In 1965, she married filmmaker Michel Drach; they had three children and divorced in 1981. She starred in several of her husband's films: Amelie or The Time to Love (1961), Elise, or Real Life (1970) and Les violons du bal (1974), inspired by his childhood experiences during World War II. She was also known for Train of Life (1998), Litan (1982) and The Dacians (1966) with Jean Sorel, Jean-Louis Trintignant, Victor Lanoux and Bernadette Lafont as acting partners.

In 2001, Nat was a member of the jury at the 36th Karlovy Vary International Film Festival in 2001, and at the 24th Cabourg Film Festival in 2010.

She was the first person to appear on the front cover of Télé 7 Jours in its current name on 26 March 1960.

== Awards and honours ==
Nat was awarded Best Actress at the 1974 Cannes Film Festival for her performance in Violins at the Ball, and the film was nominated for the Golden Palm award.

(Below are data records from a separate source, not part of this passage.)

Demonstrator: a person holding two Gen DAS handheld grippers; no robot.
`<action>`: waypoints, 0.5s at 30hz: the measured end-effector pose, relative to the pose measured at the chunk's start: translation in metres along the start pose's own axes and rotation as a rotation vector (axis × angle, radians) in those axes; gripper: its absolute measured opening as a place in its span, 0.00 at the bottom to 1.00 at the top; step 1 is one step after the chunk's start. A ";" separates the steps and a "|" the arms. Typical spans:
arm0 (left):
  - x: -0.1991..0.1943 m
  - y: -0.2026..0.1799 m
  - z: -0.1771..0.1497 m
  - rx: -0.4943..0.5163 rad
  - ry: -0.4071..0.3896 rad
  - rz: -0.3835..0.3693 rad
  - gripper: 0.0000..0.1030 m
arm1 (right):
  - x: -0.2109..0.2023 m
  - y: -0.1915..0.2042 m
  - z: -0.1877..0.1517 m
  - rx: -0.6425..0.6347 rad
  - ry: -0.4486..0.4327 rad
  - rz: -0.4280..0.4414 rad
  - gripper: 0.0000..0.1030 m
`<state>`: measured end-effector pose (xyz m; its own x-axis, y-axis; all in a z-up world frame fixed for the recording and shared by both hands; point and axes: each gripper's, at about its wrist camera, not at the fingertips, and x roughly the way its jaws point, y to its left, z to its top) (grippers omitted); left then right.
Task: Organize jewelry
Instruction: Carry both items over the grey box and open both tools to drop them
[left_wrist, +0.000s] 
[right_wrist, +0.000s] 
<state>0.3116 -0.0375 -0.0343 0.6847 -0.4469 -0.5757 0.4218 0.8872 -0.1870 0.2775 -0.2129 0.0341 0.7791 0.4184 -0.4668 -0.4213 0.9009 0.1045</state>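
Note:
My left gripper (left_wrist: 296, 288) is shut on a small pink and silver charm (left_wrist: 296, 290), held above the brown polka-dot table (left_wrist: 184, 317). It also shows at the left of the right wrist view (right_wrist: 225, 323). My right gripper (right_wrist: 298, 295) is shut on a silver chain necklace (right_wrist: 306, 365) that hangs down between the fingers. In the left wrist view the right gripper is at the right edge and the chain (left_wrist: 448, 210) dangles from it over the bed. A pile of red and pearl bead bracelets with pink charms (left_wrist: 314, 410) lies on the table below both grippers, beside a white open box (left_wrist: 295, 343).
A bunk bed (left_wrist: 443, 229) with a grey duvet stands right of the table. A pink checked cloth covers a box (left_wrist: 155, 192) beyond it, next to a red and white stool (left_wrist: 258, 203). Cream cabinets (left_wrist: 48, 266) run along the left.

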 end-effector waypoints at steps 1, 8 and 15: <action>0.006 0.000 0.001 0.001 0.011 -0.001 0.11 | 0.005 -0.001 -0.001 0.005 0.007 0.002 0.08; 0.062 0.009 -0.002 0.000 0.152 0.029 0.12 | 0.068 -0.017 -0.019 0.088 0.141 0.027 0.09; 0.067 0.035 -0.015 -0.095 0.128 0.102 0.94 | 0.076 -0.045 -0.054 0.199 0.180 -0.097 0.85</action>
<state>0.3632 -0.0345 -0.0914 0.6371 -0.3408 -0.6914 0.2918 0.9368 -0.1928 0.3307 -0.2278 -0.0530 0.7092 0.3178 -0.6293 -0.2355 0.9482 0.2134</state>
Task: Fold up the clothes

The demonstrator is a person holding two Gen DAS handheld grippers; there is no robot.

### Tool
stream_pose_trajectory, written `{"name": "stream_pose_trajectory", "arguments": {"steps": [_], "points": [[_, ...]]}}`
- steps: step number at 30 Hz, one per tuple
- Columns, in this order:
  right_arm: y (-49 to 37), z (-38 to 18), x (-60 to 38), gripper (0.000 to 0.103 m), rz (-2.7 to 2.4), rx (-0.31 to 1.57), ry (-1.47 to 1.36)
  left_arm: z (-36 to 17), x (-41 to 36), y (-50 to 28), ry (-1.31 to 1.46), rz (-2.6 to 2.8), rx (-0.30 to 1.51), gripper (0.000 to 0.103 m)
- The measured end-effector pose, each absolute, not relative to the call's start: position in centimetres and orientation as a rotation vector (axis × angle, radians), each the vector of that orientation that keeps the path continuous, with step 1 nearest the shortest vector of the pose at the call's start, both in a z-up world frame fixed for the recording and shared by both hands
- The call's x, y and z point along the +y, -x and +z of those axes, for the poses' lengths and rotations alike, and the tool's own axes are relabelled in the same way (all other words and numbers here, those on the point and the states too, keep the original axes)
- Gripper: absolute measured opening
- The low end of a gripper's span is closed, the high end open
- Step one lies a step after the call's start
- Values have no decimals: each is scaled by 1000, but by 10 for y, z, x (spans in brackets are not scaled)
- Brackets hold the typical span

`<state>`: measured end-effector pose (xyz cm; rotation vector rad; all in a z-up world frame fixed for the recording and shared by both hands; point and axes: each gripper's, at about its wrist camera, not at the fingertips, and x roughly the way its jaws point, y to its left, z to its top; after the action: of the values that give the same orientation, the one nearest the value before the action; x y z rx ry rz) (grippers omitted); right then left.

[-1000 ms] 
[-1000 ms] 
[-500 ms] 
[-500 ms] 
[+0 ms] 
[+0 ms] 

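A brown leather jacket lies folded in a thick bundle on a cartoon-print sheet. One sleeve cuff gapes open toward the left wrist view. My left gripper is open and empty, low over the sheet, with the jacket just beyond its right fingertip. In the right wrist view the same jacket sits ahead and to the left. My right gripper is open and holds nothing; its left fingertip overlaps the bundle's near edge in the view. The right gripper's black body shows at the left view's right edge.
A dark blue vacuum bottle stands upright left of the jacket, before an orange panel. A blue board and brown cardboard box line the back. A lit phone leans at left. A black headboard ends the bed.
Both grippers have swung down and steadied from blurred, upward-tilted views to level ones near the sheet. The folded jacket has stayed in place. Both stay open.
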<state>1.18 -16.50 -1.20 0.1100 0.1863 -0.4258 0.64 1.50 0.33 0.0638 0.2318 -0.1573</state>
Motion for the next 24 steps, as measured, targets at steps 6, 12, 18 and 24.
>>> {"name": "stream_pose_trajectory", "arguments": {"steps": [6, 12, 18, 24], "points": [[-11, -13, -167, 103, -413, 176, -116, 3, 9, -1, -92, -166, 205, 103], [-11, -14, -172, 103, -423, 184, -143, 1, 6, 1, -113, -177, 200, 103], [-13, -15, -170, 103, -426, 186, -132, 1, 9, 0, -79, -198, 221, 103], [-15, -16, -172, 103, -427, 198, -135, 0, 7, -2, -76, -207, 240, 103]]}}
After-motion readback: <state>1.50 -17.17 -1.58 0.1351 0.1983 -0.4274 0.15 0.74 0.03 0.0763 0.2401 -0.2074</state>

She was made a chevalier of the Légion d'honneur on 31 December 2004, chevalier of the Ordre national du Mérite on 18 November 2002 and promoted to the rank of officer on 14 November 2011, commandeur of the Ordre des Arts et des Lettres as a member of the conseil de l'ordre of which she was a member from 1 March 2001 until April 2012.

== Roles ==
=== Theatre ===
- 1958: Virage dangereux by John Boynton Priestley, directed by Raymond Rouleau, Théâtre Michel
- 1959: Blaise by Claude Magnier, directed by Jacques Mauclair, Théâtre des Nouveautés
- 1966: Médor by Roger Vitrac, directed by Maurice Jacquemont, with Bernard Noël, studio des Champs-Élysées
- 1984: Désiré by Sacha Guitry, directed by Jean-Claude Brialy, with Jean-Claude Brialy an Bernadette Lafont, Théâtre Édouard VII
- 1985: Voisin voisine after Jerome Chodorov directed by Pierre Mondy, with Victor Lanoux, Théâtre du Palais-Royal, then in 1986 at Théâtre Montansier
- 1990: Avec ou sans arbres by Jeannine Worms, directed by Albert-André Lheureux, with Henri Garcin, Théâtre Hébertot

=== Film ===
Among her notable works in cinema were the sequel films Anatomy of a Marriage: My Days with Jean-Marc and Anatomy of a Marriage: My Days with Françoise (1963), directed by André Cayatte.

- Crime and Punishment (1956) - La jeune fille du bal (uncredited)
- Women's Club (1956)
- Donnez-moi ma chance (1957) - Rosine
- Happy Arenas (1958) - Violette
- Vous n'avez rien à déclarer? (1959) - Lise
- Secret professionnel (1959) - Elvire
- Rue des prairies (1959) - Odette Neveux
- Vive le duc! (1960) - Cécile
- Love and the Frenchwoman (1960) - The bride (segment "Mariage, Le")
- The Truth (1960) - Annie Marceau
- The Menace (1961) - Josépha
- Amelie or The Time to Love (1961) - Amélie
- The Seven Deadly Sins (1962) - La jeune femme (segment "Colère, La")
- Sentimental Education (1962) - Anne Arnoux
- Anatomy of a Marriage: My Days with Jean-Marc (1964) - Françoise Dubreuil
- Anatomy of a Marriage: My Days with Françoise (1964) - Françoise Dubreuil
- La bonne occase (1965) - Béatrice
- A Woman in White (1965) - Claude Sauvage
- Dacii (1966) - Meda - Decebalus' Daughter
- Diamond Safari (1966) - Electre
- Mon amour, mon amour (1967) - Minor Role (uncredited)
- Le Paria (1969) - Lucia
- L'Opium et le Bâton (1969) - Farroudja
- Elise, or Real Life (1970) - Elise Le Tellier
- Embassy (1972) - Laure
- Kruiswegstraat 6 (1973) - Françoise Verbrugge
- Violins at the Ball (1974) - Elle (La femme et la mère de Michel) / Michel's wife
- Dis-moi que tu m'aimes (1974) - Charlotte Le Royer
- The Simple Past (1977) - Cécile
- La disubbidienza (1981) - Mrs. Manzi
- Anna (1981) - Anna
- Litan (1982) - Nora
- Black River (1991) - Mme Ginette
- Le nombril du monde (1993) - Oumi
- La nuit du destin (1997) - Mme Slimani
- Train of Life (1998) - Sura
- Colette, une femme libre (2004, TV Mini-Series) - Sido
- Le cadeau d'Elena (2004) - Elena

Nat also worked extensively in television series and dramas.